I'm interested in your  planned weekly 24hr blackout. Can you tell us more? Is it your own idea/theory?

Looking forward to following your progress.


----------



## Martin in Holland (2 Nov 2013)

this already looks great...great rock layout...great tank ...and an even greater cabinet. This can only go to an awesome level from now when all comes together.


----------



## aliclarke86 (2 Nov 2013)

Is your suspension kit made from wardrobe rails? It looks very nice 

Sent from my GT-I9505 using Tapatalk


----------



## Emyr (3 Nov 2013)

George Farmer said:


> I'm watching this beauty! You have a great eye for a naturalistic rock layout.


 
Thanks George, that means a lot. I have found your journals (Scree Evolution in particular) really useful in my development as a aquascaper for gaining an understanding of particular details and techniques, I think they are such good educational tools. Hopefully this journal can be just as informative.



George Farmer said:


> I'm interested in your planned weekly 24hr blackout. Can you tell us more? Is it your own idea/theory?


 
This is a theory I devised a couple of years ago, after I did a blackout on a tank to combat an outbreak of BGA. It killed off the BGA perfectly and many of the plants looks stimulated. I then tried it a week or so later to observe the effects on the plants when there was no obvious algae present. Again the plants seemed to look quite perky and almost refreshed. I see it as a way to almost reset the tank once a week. When I was up at the Green Machine last summer I was talking to James about it and it turns out that he had started turning the lights off over the weekend and had experienced similar results. As far as I know he still does it. I certainly don't think it can do any harm, so thought I'd give it a go on this tank and observe the long term effects.



Martin in China said:


> This can only go to an awesome level from now when all comes together.


 
Thank you, I hope so.



aliclarke86 said:


> Is your suspension kit made from wardrobe rails? It looks very nice


 
Nope, these are plumbing fixings. Chrome bar, clamps and 90° joints, really simple to rig up.

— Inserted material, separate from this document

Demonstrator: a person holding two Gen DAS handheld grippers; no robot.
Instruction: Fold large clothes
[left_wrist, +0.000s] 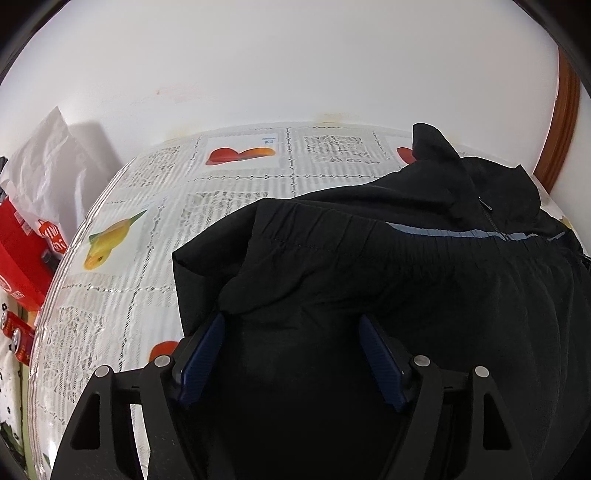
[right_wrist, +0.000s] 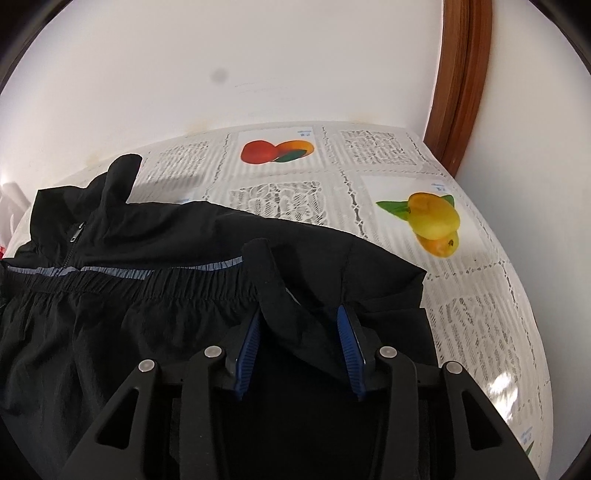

A lot of wardrobe rails are chrome bars but are normally much thicker, this bar is a great thickness, thin enough to look aesthetically pleasing but thick and strong enough for taking weight, as it turns out it was the smallest one they had.


----------



## ghostsword (3 Nov 2013)

Great rock work, good choice.. and lovely cabinet.. would you make cabinets to order?  

Following this post, looking forward to see it coming to life.


----------



## steveno (3 Nov 2013)

Lovely looking hardscape layout, Syeriyu Stones that load must have cost a arm and leg, when I first visited TGM I walked away with a quite few KG’s worth of Syeriyu Stones and also a big hole in my wallet...LOL.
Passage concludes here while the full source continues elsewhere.